Go to the line in the entries below that holds "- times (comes" and repeat exactly from there through the line that holds "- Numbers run", inclusive.
+++ Recorded data
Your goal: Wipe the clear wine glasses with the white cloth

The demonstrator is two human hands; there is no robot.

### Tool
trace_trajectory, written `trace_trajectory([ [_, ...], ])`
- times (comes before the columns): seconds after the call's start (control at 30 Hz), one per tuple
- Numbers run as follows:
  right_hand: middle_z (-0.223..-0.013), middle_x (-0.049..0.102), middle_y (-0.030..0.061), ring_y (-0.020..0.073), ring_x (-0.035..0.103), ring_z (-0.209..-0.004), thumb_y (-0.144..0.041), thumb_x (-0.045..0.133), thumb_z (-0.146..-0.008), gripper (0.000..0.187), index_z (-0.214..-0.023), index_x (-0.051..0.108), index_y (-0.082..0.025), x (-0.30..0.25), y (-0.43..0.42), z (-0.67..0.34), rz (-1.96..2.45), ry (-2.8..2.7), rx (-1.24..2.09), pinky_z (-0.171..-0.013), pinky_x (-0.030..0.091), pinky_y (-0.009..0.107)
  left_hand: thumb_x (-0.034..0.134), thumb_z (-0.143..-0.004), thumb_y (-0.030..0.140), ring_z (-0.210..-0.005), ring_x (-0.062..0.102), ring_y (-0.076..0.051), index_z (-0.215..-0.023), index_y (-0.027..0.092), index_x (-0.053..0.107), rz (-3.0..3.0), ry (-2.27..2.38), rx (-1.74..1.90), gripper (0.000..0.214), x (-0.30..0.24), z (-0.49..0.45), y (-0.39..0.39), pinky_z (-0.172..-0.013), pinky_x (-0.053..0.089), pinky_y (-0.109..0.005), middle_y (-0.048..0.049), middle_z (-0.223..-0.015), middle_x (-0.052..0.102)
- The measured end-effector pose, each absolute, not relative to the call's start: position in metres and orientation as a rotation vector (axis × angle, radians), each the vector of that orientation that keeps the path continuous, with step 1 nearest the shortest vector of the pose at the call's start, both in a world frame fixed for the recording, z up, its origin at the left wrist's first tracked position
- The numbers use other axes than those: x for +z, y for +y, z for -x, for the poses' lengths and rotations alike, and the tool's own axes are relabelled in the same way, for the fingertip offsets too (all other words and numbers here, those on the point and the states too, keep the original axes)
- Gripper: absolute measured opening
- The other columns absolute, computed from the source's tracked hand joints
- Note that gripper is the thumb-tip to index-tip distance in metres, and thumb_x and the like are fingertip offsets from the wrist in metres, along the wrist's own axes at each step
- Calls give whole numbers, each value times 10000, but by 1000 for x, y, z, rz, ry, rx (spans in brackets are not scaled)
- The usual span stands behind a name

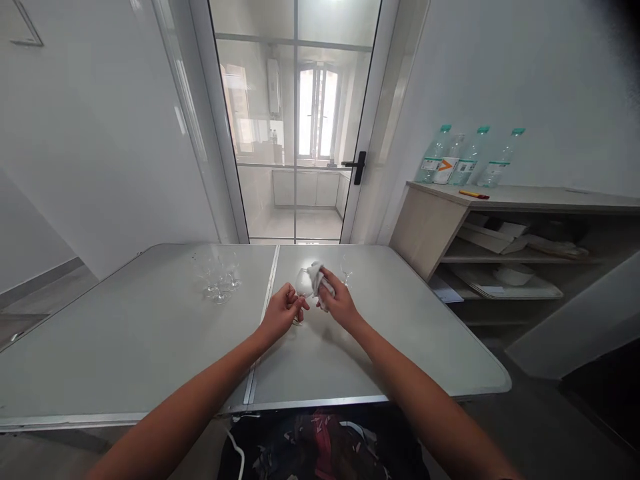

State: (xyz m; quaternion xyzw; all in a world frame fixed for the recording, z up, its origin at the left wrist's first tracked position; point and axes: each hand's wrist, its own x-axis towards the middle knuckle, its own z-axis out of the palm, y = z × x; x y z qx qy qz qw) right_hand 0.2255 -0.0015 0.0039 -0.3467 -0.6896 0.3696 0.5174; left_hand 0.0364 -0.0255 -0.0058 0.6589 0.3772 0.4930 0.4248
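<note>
My left hand (281, 312) is closed around the stem of a clear wine glass (303, 283), holding it above the grey folding table (150, 347). My right hand (337, 301) is closed on a white cloth (317, 279) that is pressed against and partly into the glass bowl. Both hands meet over the middle of the table, just right of its centre seam. Another clear glass (346, 272) stands just beyond my right hand.
A cluster of clear wine glasses (218, 279) stands on the table's left half, towards the far edge. A wooden shelf unit (500, 227) at the right carries several plastic water bottles (465, 157). A glass door (295, 120) stands behind the table.
</note>
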Motion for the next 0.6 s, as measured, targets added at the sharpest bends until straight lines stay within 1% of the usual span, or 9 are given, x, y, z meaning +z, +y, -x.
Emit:
trace_trajectory([
  [0.03,-1195,701,84,190,713,-842,-432,523,-966,464,-1399,555,-268,5,-4,-225,807,-1792,710,-640,578,288,582,-937,404,-509,606,-105,-811,224,338,-1650,946,1207,328,-8,-37,-25,-540,469,-243,2,-755,671],
  [0.1,-1466,562,67,218,680,-1100,-329,510,-976,399,-1363,602,-299,8,-9,-227,768,-2058,380,-796,573,298,571,-935,375,-518,613,-113,-862,211,415,-1717,980,1169,238,-11,-37,-25,-547,475,-246,-1,-762,672],
  [0.17,-1525,509,27,214,671,-1143,-280,507,-976,364,-1312,642,-321,11,-13,-230,795,-2213,157,-813,555,282,540,-942,329,-537,620,-122,-898,206,453,-1869,1057,1146,156,-13,-35,-26,-565,469,-246,-2,-765,674],
  [0.23,-1507,533,16,200,705,-1058,-284,525,-971,342,-1282,661,-324,12,-14,-233,871,-2237,58,-754,545,268,506,-951,293,-565,631,-144,-909,213,441,-2094,1168,1088,111,-14,-31,-25,-570,437,-246,-3,-753,673],
  [0.33,-1439,597,23,199,714,-1010,-298,577,-938,330,-1251,681,-316,13,-12,-234,952,-2174,87,-740,536,274,483,-959,265,-614,658,-200,-955,217,413,-2455,1343,892,85,-15,-21,-21,-546,364,-256,-23,-741,673],
  [0.43,-1282,693,34,209,694,-1049,-270,607,-891,292,-1157,728,-280,12,-5,-232,934,-2089,298,-861,531,304,482,-967,256,-667,687,-239,-1001,213,411,-2676,1398,682,89,-15,-12,-16,-540,336,-264,-54,-788,696],
  [0.47,-1200,724,39,209,696,-1018,-269,610,-879,268,-1111,745,-259,12,-3,-232,941,-2056,405,-869,531,312,487,-968,254,-686,694,-244,-1003,215,413,-2713,1389,644,90,-15,-9,-14,-545,339,-264,-58,-801,701],
  [0.53,-968,753,38,193,699,-825,-303,605,-865,252,-1048,758,-223,11,2,-233,1019,-1973,693,-749,551,305,495,-968,246,-710,702,-244,-992,222,420,-2757,1341,611,82,-13,-6,-13,-555,348,-260,-53,-803,704],
  [0.6,-737,694,8,148,612,-569,-366,595,-858,282,-1026,752,-202,13,4,-237,1119,-1853,1057,-531,505,262,503,-966,241,-718,703,-238,-981,229,428,-2789,1247,623,77,-11,-4,-14,-562,354,-257,-42,-799,705],
])
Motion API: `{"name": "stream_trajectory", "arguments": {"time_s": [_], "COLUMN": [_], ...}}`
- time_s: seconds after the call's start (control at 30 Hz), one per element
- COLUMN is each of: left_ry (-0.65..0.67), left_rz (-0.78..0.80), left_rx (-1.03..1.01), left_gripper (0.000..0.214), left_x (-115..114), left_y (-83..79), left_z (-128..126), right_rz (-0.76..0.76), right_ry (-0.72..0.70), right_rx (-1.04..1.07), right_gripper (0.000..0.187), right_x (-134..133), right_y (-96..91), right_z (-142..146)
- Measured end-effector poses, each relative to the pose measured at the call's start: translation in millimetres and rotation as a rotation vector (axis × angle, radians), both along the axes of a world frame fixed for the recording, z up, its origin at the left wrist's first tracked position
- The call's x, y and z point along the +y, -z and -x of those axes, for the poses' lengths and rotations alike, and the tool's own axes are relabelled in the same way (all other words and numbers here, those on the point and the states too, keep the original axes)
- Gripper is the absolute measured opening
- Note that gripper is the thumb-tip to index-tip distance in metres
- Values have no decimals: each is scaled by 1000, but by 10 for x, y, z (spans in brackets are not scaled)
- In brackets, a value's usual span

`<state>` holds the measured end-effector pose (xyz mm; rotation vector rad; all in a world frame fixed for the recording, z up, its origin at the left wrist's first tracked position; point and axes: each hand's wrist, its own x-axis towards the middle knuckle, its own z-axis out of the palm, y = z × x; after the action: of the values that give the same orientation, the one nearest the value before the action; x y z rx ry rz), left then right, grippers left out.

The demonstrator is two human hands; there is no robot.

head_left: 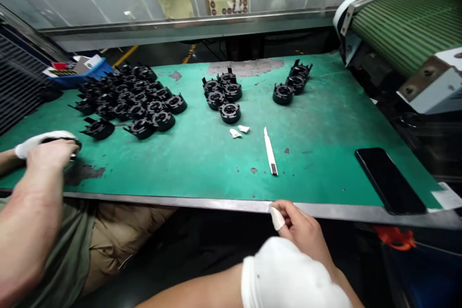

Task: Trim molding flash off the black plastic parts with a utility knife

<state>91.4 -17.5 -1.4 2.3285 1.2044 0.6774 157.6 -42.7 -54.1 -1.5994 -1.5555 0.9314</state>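
Note:
My right hand is bare apart from a white finger cot on one digit. It is at the table's front edge with its fingers curled in; whether anything lies between them is hidden. My left hand, in a white glove, lies across my right forearm, its fingers out of sight. Beyond my right hand, a white utility knife lies on the green table mat. Two small white finger cots lie farther back, near a small group of round black plastic parts.
On the left, a co-worker's hands, one gloved, hold a dark part. Many black parts crowd the back left beside a blue bin. Three more parts stand back right. A phone lies front right, below a green conveyor.

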Motion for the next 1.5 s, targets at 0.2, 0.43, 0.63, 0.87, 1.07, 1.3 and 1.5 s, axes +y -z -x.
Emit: {"name": "stream_trajectory", "arguments": {"time_s": [0.2, 0.43, 0.63, 0.87, 1.07, 1.3, 1.5], "left_ry": [-106, -292, -202, 43, -121, -110, -150], "left_rz": [-8, -52, -179, -163, -111, -266, -98], "left_rx": [-336, -422, -281, -346, -471, -211, -251], "left_gripper": [14, 27, 15, 16, 15, 13, 21], "left_x": [-54, -31, 96, 85, 15, 103, 170], "left_y": [-117, 61, 73, 68, 109, 113, -36], "left_z": [456, 1003, 965, 981, 972, 958, 855], "right_rz": [256, 321, 388, 329, 366, 394, 404], "right_ry": [108, 222, 282, 387, 364, 415, 475], "right_rx": [332, 942, 1103, 1156, 1303, 1370, 1330], "right_gripper": [41, 39, 40, 36, 38, 28, 26], "right_x": [226, 250, 173, 274, 302, 179, 172], "right_y": [-259, -266, -316, -359, -421, -411, -421], "right_z": [66, 441, 546, 495, 479, 629, 636]}}
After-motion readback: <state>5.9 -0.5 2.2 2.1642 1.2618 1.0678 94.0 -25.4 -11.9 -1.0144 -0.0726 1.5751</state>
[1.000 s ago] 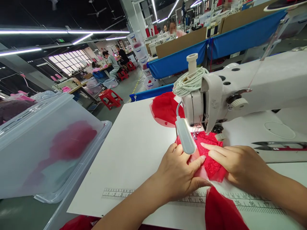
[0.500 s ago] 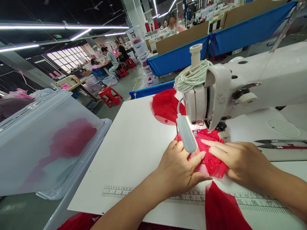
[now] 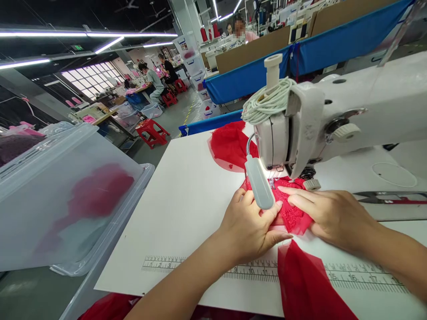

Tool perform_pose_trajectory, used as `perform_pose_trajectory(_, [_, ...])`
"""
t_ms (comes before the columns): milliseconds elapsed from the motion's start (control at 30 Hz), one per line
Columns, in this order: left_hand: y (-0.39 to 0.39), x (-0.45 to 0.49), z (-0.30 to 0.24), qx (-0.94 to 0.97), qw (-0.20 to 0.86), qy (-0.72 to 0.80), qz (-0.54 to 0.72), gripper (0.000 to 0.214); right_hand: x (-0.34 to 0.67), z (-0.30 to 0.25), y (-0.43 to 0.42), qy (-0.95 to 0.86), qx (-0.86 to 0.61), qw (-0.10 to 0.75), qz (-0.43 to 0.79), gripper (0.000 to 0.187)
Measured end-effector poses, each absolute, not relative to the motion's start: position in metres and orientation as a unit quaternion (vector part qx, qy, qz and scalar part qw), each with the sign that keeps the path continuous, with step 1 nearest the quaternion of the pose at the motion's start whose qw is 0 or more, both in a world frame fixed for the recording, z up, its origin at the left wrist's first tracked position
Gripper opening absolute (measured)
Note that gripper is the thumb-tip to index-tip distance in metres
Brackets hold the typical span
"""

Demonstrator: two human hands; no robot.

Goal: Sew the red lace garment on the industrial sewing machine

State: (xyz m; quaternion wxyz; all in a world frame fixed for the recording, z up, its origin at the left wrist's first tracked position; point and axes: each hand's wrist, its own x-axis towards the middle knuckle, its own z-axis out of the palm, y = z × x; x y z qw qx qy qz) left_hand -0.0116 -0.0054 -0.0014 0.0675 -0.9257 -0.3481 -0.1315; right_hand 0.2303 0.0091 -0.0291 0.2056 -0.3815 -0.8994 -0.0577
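Note:
Red lace and mesh fabric point(image 3: 287, 212) lies under the needle area of a white sewing machine point(image 3: 300, 129). My left hand point(image 3: 248, 222) rests on the fabric's left part, fingers spread and thumb stretched out; a grey lamp head point(image 3: 259, 182) hides some fingertips. On the right side, my right hand point(image 3: 333, 218) lies flat with its fingers extended over the lace, pointing at the presser foot point(image 3: 272, 183). A separate-looking length of red mesh point(image 3: 305, 280) hangs over the table's front edge, below both hands.
More red mesh point(image 3: 230, 146) sits behind the machine head. Thread snips point(image 3: 390, 198) lie at the right. A printed ruler point(image 3: 353, 273) runs along the white table point(image 3: 160, 200). At the left stands a translucent plastic box point(image 3: 66, 204); people work farther back.
The lace has moved slightly away from me, toward the machine, and both hands have shifted a little with it. The hanging red mesh has slid up and left.

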Motion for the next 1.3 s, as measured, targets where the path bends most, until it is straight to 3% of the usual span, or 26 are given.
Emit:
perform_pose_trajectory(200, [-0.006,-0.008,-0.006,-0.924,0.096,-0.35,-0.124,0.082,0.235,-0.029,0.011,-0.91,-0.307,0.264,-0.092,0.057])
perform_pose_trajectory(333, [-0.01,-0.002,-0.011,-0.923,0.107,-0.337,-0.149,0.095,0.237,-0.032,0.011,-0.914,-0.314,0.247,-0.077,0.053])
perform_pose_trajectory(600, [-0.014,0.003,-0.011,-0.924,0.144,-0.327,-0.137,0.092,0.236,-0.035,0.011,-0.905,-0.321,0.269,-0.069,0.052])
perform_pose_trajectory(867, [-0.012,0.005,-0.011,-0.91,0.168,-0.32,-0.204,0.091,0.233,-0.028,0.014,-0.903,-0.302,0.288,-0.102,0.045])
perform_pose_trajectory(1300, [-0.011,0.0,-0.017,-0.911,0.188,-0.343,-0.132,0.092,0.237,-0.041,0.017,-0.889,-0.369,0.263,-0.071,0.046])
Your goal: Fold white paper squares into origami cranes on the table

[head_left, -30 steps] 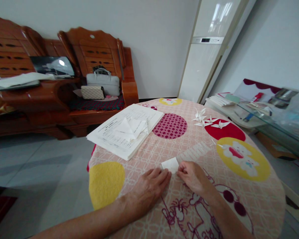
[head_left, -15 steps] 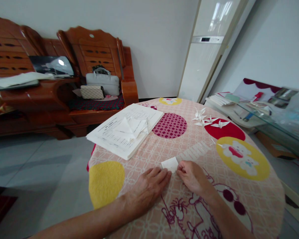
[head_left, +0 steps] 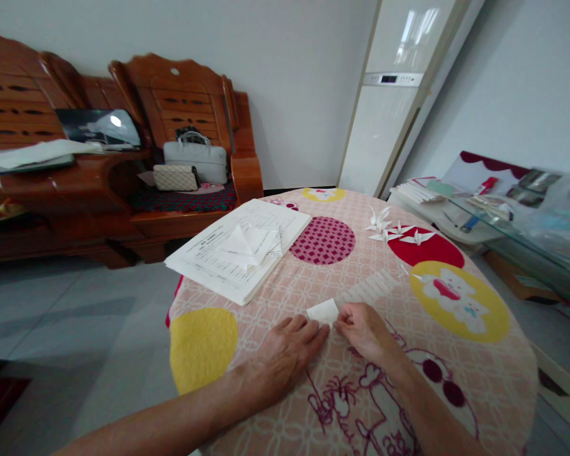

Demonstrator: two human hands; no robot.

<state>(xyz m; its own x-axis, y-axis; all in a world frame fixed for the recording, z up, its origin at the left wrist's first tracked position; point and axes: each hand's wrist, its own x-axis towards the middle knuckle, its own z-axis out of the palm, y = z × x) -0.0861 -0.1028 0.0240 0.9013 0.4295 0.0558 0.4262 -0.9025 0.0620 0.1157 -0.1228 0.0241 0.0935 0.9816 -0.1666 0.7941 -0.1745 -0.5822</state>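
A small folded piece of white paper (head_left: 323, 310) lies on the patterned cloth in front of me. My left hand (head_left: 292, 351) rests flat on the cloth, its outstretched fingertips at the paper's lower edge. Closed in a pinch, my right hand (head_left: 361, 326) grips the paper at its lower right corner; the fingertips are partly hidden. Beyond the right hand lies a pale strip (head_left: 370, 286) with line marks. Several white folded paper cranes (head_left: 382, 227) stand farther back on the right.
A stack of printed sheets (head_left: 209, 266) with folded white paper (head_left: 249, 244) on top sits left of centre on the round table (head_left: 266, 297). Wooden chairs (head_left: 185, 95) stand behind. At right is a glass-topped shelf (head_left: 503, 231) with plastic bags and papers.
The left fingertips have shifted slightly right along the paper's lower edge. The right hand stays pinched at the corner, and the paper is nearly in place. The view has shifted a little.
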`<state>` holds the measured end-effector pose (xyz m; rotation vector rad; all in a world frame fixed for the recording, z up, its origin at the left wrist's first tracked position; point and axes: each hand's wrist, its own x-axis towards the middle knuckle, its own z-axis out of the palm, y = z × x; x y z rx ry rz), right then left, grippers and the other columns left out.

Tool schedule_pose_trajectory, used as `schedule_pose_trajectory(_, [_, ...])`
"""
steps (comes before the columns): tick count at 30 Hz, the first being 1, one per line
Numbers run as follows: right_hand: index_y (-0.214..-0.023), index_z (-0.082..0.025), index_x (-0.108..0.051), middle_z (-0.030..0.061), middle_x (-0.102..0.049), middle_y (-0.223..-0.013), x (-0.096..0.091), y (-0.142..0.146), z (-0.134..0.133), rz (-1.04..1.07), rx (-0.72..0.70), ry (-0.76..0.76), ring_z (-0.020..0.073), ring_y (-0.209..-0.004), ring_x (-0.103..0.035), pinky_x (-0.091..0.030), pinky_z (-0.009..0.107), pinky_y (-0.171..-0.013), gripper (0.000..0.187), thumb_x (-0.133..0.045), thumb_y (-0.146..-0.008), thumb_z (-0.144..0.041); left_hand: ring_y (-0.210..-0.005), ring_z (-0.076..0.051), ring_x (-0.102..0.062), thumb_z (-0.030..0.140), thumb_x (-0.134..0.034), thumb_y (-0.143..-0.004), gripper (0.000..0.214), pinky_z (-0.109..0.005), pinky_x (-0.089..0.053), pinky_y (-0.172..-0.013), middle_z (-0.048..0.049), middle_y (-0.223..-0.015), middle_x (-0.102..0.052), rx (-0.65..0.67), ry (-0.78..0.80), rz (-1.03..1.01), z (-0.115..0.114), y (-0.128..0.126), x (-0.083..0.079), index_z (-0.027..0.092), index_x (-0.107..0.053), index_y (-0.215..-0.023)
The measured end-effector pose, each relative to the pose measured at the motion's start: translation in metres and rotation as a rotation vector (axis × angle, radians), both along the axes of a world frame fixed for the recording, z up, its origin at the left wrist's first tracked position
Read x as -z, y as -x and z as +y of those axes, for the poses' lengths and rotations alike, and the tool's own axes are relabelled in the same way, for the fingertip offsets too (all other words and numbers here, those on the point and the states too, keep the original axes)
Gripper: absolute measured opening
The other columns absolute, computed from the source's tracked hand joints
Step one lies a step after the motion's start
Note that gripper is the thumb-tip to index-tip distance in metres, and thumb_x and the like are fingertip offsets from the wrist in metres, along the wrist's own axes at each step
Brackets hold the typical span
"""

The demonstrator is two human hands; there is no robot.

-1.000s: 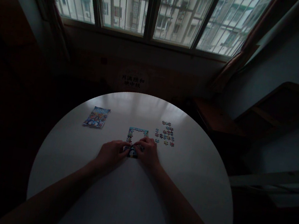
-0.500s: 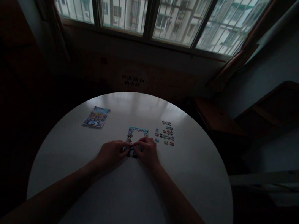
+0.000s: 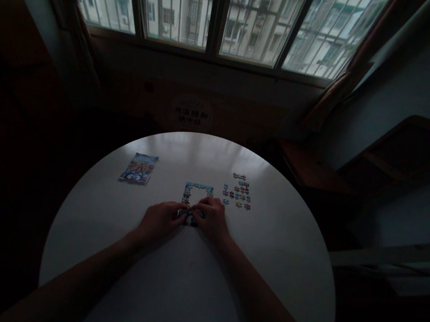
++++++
Answer section:
- times (comes before the columns): seconds after the call's start (control at 30 Hz), one per tuple
- Numbers run as follows:

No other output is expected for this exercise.